Bueno sería hacer una campaña humanitaria que se llamara Miti y Miti, donde los ciudadanos colombianos que puedan apadrinar a venezolanos necesitados, pagaran la mitad de la comida en un restaurante, y que el dueño del establecimiento asumiera el costo de la otra mitad (¿utopía?).

Salir de sus casas a caminar por un país que no es el suyo, llegar a ciudades donde se les mira con desprecio, esperar por horas en una plaza a que llegue la noche, dormir a la intemperie y sentir la desesperanza de no saber qué hacer al día siguiente, no debe ser fácil, porque la gente no ha entendido que no es por gusto, sino por obligación que miles de venezolanos han salido de ese país.

Algunas historias

Antes los venezolanos venían a Colombia a estudiar en las universidades y a hacer gigantescas compras, eran vistos como ‘patrones’ y los comerciantes colombianos en ciudades de frontera se peleaban por hacerlos sus clientes, los llamaban “los marchantes”, ahora son vistos como simples caminantes.

Como buen charlador, en los últimos meses he podido conocer historias de venezolanos que se han convertido en vendedores ambulantes en nuestro país.

Yolanda es una de ellas, viene del Estado de Aragua, junto a su hermana y dos menores de edad. Según ella, tomaron la decisión de dejar temporalmente a sus maridos y sus casas en Venezuela (propias por cierto) porque el dinero de allá no les alcanzaba para comer; su hermana trabaja en un hotel y está embarazada; con lo que reúnen mandan algo de dinero a Venezuela para ayudar a sus familias. Esta mujer, cercana a los 40 años de edad prepara un chocolate riquísimo (cuyo sabor me recuerda al que hacía una anciana, vendedora ambulante, de otra ciudad). Yola, como le dicen sus amigos, me cuenta someramente su historia mientras me sirve la bebida en un vasito de 500 pesos, [me arrepiento de no pedir un vaso más grande]. Pone su termo en una canasta metálica con rodachines y continúa con sus ventas, se despide con un: “chao amor, gracias por tu compra”.

Eder viene de Maracaibo, prepara salpicón que comercializa en una jarra transparente, -“es hecho de puro picadillo de fruta, nada de agua ni azúcar”- dice orgulloso, mientras me ve hacer un buen gesto cuando tomo el primer sorbo.

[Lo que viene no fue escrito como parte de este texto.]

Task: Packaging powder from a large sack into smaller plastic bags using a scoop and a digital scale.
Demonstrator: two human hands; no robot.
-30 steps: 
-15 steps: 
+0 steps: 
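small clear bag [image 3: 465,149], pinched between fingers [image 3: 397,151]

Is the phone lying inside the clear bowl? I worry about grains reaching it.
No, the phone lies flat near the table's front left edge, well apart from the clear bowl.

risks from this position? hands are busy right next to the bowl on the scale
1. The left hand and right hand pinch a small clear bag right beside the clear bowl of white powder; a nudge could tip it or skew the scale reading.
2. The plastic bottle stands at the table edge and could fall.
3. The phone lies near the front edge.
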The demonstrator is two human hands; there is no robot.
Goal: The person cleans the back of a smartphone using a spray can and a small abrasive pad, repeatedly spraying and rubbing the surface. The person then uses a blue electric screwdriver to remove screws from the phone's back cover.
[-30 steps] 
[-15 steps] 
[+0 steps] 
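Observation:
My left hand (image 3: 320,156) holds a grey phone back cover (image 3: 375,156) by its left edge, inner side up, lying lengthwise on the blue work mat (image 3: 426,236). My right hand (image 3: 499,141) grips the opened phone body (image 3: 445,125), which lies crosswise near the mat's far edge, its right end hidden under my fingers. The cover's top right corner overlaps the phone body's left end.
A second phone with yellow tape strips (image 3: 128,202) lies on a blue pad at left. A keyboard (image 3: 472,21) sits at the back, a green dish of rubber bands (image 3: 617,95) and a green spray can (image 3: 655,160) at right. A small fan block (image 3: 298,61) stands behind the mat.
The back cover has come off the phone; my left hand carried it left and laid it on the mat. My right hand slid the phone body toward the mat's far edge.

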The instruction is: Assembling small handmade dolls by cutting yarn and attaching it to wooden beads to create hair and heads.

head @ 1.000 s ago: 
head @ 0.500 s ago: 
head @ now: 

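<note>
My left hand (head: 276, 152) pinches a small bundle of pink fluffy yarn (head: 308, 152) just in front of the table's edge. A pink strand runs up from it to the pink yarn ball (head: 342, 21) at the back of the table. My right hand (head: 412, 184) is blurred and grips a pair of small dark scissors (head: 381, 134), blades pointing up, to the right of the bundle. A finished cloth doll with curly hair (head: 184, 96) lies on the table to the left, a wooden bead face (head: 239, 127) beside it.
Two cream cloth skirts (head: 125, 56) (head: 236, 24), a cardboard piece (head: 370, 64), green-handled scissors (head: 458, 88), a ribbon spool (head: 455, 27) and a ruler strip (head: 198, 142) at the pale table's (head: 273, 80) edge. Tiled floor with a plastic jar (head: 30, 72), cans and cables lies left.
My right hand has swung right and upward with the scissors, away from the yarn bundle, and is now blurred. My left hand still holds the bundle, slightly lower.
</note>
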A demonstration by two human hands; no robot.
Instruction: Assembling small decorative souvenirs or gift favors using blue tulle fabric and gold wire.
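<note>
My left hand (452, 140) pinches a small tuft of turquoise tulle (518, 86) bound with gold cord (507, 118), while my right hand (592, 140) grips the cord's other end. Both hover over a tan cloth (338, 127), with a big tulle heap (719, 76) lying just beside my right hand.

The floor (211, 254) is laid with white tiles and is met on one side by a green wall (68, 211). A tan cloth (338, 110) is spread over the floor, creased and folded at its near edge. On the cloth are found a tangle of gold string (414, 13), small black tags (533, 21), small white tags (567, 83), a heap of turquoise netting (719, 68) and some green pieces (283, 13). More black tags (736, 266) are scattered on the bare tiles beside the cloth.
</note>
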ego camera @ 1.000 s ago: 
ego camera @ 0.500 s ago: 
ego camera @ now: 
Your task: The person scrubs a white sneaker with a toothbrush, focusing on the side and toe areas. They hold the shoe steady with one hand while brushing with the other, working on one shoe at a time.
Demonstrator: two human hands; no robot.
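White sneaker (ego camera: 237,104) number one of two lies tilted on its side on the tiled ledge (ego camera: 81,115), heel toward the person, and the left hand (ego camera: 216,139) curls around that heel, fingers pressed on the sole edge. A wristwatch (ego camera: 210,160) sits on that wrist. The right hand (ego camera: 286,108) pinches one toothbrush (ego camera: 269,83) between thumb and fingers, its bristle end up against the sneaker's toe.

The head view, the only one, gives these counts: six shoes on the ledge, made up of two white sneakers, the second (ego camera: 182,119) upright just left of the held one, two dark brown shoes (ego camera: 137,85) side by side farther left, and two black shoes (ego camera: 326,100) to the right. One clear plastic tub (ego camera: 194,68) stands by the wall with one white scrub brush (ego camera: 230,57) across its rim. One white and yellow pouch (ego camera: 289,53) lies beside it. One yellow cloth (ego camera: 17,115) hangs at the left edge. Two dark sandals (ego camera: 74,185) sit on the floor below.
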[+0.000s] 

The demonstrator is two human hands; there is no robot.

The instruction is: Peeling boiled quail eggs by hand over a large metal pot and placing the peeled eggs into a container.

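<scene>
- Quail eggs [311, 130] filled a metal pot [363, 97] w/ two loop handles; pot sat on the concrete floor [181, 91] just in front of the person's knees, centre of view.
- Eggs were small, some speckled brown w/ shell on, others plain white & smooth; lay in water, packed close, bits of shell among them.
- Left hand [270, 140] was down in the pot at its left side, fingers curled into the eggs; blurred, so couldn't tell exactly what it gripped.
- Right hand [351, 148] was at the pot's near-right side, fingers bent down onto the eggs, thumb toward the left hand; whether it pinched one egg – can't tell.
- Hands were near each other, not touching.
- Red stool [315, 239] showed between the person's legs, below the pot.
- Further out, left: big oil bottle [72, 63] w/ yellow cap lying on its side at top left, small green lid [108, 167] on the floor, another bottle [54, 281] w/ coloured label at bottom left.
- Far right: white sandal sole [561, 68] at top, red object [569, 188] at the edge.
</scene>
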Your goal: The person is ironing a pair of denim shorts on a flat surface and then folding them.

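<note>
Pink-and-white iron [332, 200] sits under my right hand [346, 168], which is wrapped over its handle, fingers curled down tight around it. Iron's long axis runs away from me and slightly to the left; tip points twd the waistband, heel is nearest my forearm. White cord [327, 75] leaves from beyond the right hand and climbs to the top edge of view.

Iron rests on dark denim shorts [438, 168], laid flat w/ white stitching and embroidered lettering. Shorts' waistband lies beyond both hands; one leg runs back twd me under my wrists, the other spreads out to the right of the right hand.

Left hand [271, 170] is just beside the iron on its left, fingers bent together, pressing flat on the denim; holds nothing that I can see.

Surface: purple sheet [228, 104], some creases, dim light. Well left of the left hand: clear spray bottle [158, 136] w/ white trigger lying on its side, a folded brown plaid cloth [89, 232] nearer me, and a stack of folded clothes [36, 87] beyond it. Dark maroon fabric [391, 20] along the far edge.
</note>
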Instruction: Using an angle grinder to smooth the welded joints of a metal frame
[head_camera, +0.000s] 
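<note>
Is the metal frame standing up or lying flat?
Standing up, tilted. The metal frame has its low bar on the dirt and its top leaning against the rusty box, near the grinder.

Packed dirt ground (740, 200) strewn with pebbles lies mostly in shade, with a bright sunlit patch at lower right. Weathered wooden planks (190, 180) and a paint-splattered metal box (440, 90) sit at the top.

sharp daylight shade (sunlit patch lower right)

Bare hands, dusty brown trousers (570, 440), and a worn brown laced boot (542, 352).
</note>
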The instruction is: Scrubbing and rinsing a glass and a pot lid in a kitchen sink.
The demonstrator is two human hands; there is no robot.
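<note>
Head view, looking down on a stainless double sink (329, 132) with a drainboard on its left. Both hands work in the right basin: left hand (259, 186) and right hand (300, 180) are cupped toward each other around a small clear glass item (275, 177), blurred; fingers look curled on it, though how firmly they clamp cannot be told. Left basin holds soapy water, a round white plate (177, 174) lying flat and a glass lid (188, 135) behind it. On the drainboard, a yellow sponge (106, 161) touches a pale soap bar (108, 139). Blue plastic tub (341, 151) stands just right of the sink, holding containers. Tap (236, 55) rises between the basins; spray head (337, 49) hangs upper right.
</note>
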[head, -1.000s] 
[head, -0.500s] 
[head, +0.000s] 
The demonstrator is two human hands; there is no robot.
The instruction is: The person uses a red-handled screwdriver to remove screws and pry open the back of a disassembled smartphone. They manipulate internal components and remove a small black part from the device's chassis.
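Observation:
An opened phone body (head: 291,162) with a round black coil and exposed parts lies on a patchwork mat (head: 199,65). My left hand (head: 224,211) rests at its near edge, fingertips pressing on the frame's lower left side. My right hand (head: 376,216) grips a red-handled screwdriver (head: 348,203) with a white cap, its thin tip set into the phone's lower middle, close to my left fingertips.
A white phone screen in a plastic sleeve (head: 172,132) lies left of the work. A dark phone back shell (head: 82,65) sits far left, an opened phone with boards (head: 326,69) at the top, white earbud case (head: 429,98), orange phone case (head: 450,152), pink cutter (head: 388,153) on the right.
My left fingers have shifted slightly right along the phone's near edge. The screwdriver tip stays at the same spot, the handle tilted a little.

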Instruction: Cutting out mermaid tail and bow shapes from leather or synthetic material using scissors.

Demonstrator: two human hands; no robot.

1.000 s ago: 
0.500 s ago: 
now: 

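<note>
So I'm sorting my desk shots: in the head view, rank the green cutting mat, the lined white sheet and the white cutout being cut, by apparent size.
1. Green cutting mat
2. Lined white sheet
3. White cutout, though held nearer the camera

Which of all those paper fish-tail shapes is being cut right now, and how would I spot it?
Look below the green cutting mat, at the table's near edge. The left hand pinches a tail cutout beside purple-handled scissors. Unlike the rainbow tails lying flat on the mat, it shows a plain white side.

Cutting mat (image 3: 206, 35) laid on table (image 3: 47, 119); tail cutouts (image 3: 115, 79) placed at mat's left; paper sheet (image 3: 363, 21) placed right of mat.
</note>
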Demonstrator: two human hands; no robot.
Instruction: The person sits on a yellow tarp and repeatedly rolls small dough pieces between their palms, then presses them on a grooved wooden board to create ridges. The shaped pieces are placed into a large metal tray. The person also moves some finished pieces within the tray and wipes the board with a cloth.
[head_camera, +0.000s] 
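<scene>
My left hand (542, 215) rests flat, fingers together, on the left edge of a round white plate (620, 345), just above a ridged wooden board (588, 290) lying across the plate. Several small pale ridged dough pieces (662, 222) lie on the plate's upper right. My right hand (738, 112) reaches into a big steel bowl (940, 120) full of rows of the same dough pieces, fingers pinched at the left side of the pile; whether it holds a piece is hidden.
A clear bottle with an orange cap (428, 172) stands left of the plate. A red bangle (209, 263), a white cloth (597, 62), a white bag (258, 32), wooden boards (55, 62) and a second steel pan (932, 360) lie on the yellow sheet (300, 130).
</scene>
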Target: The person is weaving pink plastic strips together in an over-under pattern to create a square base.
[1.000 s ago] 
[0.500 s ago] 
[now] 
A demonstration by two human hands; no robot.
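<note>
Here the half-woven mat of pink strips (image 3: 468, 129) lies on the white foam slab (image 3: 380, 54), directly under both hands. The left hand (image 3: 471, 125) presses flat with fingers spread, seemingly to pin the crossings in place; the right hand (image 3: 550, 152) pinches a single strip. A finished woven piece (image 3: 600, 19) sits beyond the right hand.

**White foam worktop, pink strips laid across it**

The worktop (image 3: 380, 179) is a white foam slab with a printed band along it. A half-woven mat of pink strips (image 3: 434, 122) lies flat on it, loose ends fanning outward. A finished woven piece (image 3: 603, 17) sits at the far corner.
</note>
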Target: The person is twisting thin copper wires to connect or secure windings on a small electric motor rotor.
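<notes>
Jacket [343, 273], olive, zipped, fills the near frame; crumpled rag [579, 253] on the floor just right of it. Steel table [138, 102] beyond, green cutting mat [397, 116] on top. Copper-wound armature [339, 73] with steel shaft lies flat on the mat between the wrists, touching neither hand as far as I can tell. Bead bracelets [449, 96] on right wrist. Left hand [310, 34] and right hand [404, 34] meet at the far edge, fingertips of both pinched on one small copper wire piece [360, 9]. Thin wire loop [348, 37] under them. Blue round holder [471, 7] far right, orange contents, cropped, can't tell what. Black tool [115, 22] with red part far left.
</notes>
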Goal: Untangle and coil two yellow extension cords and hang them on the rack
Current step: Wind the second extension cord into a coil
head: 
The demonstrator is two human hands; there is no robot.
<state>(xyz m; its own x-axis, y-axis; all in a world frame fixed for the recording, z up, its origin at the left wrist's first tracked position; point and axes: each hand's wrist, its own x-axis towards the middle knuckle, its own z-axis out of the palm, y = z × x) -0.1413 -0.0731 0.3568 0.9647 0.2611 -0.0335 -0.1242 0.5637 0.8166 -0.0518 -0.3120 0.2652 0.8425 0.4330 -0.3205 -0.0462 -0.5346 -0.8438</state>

En su país era mecánico y se quedó viviendo en San Gil con su esposa porque le gustó mucho el clima (quisiera creerle); dos hijas están en Bogotá, trabajando en oficios varios. Los días que hace bastante calor, vende naranjada.

Joseph toca ágilmente una guitarra eléctrica cuya melodía acompaña con pistas de famosas canciones del mundo; una tarde me dijo que este era su hobby en Venezuela cuando llegaba estresado del trabajo, aprendió a tocar el instrumento desde muy pequeño en una academia y se nota que no había tenido que pasar dificultades en su vida; en Caracas era asesor de bienes raíces, y su arte le ha permitido sobrevivir en este país del que se siente “muy agradecido”; tiene la apariencia de un mochilero que disfruta el viaje, mientras todo pasa.

Una mañana conocí a un señor que vendía empanadas, muy económicas por cierto, a 1200 pesos, más un vaso de limonada; era indiscutible su acento venezolano, le pregunté de qué parte de Venezuela venía, y me dijo tímidamente que no era de ese país, sino que vivía en El Socorro, municipio a 20 minutos de San Gil. No quise entrar en detalles, pero lógicamente estaba negando su nacionalidad para poder comercializar sus productos, tal vez haya sido víctima de la campaña: “no comprar a venecos”.

Entonces pensé en esta nefasta sinopsis: un hombre con 50 y tantos años de edad, que tuvo que irse obligado de su pueblo a tierras lejanas, en las que debe negar su nacionalidad para ser aceptado y poder subsistir. Título de la película: Triste y humillante.

La caminata de casi un millón de venezolanos que han ingresado a nuestro territorio, según Migración Colombia, es la desesperanza de todo un pueblo; millares han tenido que separarse de sus familias, dejar sus hogares, abandonar sus viviendas y dar pasos cansinos en busca de mejores oportunidades.

Algunos colombianos con ínfulas de elitismo seguirán mirando con desprecio al necesitado, hasta que se den cuenta que el problema de Venezuela nos afecta a todos, y por eso es mejor ayudar que repudiar. Ojalá pronto acabe la pena que sienten ‘los panas’ de llegar a un nuevo sitio y saber que no son de aquí, ni son de allá. Lo humano debe trascender sobre lo político.